- [TASK DIRECTIONS]: Each entry should be written out again exactly, so that nothing is lost.
==================================================
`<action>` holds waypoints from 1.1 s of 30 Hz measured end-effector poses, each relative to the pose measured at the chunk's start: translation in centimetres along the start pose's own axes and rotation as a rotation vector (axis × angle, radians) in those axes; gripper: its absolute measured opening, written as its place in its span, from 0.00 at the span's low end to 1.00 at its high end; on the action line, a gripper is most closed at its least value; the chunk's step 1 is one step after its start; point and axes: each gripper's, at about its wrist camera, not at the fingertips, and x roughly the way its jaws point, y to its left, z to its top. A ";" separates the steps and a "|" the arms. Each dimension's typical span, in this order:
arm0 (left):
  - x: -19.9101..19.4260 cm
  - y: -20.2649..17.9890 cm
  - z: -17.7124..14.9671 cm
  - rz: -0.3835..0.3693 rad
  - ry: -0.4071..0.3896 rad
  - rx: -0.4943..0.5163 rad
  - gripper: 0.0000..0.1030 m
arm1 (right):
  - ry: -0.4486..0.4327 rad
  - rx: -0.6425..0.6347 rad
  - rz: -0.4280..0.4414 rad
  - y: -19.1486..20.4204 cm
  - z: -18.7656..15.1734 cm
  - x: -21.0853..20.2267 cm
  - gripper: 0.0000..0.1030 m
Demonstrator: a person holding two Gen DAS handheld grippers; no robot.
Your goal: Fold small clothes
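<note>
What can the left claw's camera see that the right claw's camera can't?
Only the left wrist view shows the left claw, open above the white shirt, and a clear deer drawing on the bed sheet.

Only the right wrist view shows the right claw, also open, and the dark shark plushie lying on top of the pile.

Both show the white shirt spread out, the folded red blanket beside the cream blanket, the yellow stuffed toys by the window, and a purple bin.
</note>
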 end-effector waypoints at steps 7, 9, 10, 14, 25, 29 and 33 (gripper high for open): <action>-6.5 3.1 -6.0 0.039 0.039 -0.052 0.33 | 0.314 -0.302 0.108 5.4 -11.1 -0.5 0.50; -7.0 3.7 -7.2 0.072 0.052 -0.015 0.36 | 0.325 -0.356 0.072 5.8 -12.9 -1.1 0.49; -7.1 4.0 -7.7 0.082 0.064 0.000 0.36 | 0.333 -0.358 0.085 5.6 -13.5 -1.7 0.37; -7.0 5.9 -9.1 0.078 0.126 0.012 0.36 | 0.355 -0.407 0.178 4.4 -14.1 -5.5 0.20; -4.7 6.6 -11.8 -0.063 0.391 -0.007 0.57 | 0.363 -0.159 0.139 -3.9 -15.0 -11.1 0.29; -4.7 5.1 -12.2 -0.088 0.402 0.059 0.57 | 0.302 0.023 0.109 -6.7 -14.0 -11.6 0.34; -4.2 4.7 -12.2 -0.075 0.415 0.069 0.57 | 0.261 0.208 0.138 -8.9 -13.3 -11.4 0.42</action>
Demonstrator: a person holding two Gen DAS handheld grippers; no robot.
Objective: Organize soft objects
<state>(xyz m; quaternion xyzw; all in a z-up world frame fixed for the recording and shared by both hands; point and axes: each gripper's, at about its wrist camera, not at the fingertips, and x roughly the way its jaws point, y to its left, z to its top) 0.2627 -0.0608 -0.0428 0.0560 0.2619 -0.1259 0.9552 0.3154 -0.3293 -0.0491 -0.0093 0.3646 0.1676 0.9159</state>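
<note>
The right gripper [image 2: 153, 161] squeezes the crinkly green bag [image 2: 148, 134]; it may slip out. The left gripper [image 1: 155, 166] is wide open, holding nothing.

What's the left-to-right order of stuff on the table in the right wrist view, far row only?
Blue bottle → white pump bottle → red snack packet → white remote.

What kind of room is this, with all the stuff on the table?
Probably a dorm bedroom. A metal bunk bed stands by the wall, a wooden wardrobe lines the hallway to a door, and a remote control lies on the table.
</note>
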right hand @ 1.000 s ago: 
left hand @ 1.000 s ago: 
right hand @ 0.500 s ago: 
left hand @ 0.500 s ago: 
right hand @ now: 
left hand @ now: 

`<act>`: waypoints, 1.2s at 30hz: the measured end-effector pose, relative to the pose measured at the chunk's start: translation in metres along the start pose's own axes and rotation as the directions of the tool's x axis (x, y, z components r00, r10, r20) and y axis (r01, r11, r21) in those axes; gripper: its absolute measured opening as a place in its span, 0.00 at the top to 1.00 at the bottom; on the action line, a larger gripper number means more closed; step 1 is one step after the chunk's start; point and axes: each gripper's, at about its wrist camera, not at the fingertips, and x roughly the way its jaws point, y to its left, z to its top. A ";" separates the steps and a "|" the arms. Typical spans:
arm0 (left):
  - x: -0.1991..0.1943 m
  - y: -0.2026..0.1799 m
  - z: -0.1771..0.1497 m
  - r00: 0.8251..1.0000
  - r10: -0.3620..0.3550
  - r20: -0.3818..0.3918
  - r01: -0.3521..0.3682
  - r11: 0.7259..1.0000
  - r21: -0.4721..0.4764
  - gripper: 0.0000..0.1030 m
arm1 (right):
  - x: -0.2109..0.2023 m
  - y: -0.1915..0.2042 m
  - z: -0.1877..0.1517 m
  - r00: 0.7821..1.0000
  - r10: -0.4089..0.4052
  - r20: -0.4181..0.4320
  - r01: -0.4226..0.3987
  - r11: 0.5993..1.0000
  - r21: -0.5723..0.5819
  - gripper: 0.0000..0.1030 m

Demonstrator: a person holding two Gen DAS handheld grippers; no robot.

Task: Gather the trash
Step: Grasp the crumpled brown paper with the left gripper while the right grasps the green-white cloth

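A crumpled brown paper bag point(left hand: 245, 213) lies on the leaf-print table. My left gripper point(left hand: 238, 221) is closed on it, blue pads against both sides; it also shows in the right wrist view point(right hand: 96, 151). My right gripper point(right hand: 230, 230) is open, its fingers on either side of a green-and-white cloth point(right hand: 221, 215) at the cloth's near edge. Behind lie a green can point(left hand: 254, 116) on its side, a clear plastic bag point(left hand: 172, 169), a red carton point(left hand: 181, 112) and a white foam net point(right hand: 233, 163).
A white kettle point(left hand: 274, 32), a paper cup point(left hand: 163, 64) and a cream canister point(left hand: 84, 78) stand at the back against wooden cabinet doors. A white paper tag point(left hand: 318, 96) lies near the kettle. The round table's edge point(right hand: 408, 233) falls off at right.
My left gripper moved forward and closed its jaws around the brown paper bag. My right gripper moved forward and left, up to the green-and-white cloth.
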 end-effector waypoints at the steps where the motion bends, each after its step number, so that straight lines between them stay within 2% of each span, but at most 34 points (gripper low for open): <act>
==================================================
- [RESPONSE BELOW]:
`<action>` holds waypoints from 1.1 s of 30 Hz measured end-effector poses, each relative to the pose measured at the chunk's start: translation in centimetres along the start pose's own axes and rotation as a rotation vector (axis × angle, radians) in those axes; gripper: its absolute measured opening, written as its place in its span, from 0.00 at the span's low end to 1.00 at its high end; on the action line, a gripper is most closed at its least value; the chunk's step 1 is one step after its start; point and axes: each gripper's, at about its wrist camera, not at the fingertips, and x roughly the way its jaws point, y to its left, z to its top. A ";" separates the steps and a "|" the arms. Each dimension's typical span, in this order:
arm0 (left):
  - x: -19.9101..19.4260 cm
  - y: -20.2649..17.9890 cm
  - z: -17.7124..14.9671 cm
  - rz: -0.3835..0.3693 rad
  - ry: -0.4071..0.3896 rad
  - rx: -0.4943..0.5163 rad
  - gripper: 0.0000..0.1030 m
arm1 (right):
  - ry: -0.4486..0.4327 rad
  - rx: -0.6425..0.6347 rad
  - rz: -0.4280..0.4414 rad
  - y: -19.1486..20.4204 cm
  - z: -18.7656..15.1734 cm
  - x: -21.0853..20.2267 cm
  - gripper: 0.0000..0.1030 m
Demonstrator: a person holding two Gen DAS handheld grippers; no robot.
Your goal: Fold small clothes
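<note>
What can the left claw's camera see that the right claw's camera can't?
Only the left wrist view shows the left claw, open above the white shirt, and a clear deer drawing on the bed sheet.

Only the right wrist view shows the right claw, also open, and the dark shark plushie lying on top of the pile.

Both show the white shirt spread out, the folded red blanket beside the cream blanket, the yellow stuffed toys by the window, and a purple bin.
</note>
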 end-effector waypoints at steps 7, 9, 10, 14, 25, 29 and 33 (gripper high for open): <action>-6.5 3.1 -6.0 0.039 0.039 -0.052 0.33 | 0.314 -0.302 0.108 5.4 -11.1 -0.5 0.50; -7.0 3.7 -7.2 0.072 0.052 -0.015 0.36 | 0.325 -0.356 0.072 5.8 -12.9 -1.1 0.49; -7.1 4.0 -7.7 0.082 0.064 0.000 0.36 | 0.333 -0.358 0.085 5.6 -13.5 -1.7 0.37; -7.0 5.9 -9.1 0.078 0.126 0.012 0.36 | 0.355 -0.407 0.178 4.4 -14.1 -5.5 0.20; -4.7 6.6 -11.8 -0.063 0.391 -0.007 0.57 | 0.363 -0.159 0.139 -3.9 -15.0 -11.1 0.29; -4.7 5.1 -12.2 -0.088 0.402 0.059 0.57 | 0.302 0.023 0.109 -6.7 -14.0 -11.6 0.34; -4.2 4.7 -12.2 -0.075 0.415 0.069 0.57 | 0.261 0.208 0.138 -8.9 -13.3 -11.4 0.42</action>
Demonstrator: a person holding two Gen DAS handheld grippers; no robot.
Objective: Organize soft objects
<state>(xyz m; quaternion xyzw; all in a z-up world frame fixed for the recording and shared by both hands; point and axes: each gripper's, at about its wrist camera, not at the fingertips, and x roughly the way its jaws point, y to its left, z to its top) 0.2627 -0.0608 -0.0428 0.0560 0.2619 -0.1259 0.9552 0.3154 -0.3293 -0.0491 -0.0093 0.3646 0.1676 0.9159</state>
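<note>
The right gripper [image 2: 153, 161] squeezes the crinkly green bag [image 2: 148, 134]; it may slip out. The left gripper [image 1: 155, 166] is wide open, holding nothing.

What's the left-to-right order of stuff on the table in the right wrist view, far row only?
Blue bottle → white pump bottle → red snack packet → white remote.

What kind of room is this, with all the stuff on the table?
Probably a dorm bedroom. A metal bunk bed stands by the wall, a wooden wardrobe lines the hallway to a door, and a remote control lies on the table.
</note>
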right hand @ 1.000 s ago: 
left hand @ 1.000 s ago: 
right hand @ 0.500 s ago: 
left hand @ 0.500 s ago: 
right hand @ now: 
left hand @ now: 

`<act>`: waypoints, 1.2s at 30hz: the measured end-effector pose, relative to the pose measured at the chunk's start: translation in metres along the start pose's own axes and rotation as the directions of the tool's x axis (x, y, z components r00, r10, r20) and y axis (r01, r11, r21) in those axes; gripper: its absolute measured opening as a place in its span, 0.00 at the top to 1.00 at the bottom; on the action line, a larger gripper number means more closed; step 1 is one step after the chunk's start; point and axes: each gripper's, at about its wrist camera, not at the fingertips, and x roughly the way its jaws point, y to its left, z to its top. A ";" separates the steps and a "|" the arms. Typical spans:
arm0 (left):
  - x: -0.1991..0.1943 m
  - y: -0.2026..0.1799 m
  - z: -0.1771..0.1497 m
  - r00: 0.8251..1.0000
  - r10: -0.3620..0.3550
  - r20: -0.3818..0.3918
  - r01: -0.3521..0.3682
  - r11: 0.7259..1.0000
  - r21: -0.4721..0.4764
  - gripper: 0.0000..0.1030 m
arm1 (right):
  - x: -0.2109..0.2023 m
  - y: -0.1915..0.2042 m
  - z: -0.1877..0.1517 m
  - r00: 0.7821..1.0000
  - r10: -0.4089..0.4052
  - r20: -0.4181..0.4320
  - r01: -0.4226..0.3987
  - r11: 0.5993..1.0000
  - r21: -0.5723..0.5819
  - gripper: 0.0000..0.1030 m

Demonstrator: a person holding two Gen DAS handheld grippers; no robot.

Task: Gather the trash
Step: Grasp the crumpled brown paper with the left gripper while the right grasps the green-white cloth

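A crumpled brown paper bag point(left hand: 245, 213) lies on the leaf-print table. My left gripper point(left hand: 238, 221) is closed on it, blue pads against both sides; it also shows in the right wrist view point(right hand: 96, 151). My right gripper point(right hand: 230, 230) is open, its fingers on either side of a green-and-white cloth point(right hand: 221, 215) at the cloth's near edge. Behind lie a green can point(left hand: 254, 116) on its side, a clear plastic bag point(left hand: 172, 169), a red carton point(left hand: 181, 112) and a white foam net point(right hand: 233, 163).
A white kettle point(left hand: 274, 32), a paper cup point(left hand: 163, 64) and a cream canister point(left hand: 84, 78) stand at the back against wooden cabinet doors. A white paper tag point(left hand: 318, 96) lies near the kettle. The round table's edge point(right hand: 408, 233) falls off at right.
My left gripper moved forward and closed its jaws around the brown paper bag. My right gripper moved forward and left, up to the green-and-white cloth.
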 end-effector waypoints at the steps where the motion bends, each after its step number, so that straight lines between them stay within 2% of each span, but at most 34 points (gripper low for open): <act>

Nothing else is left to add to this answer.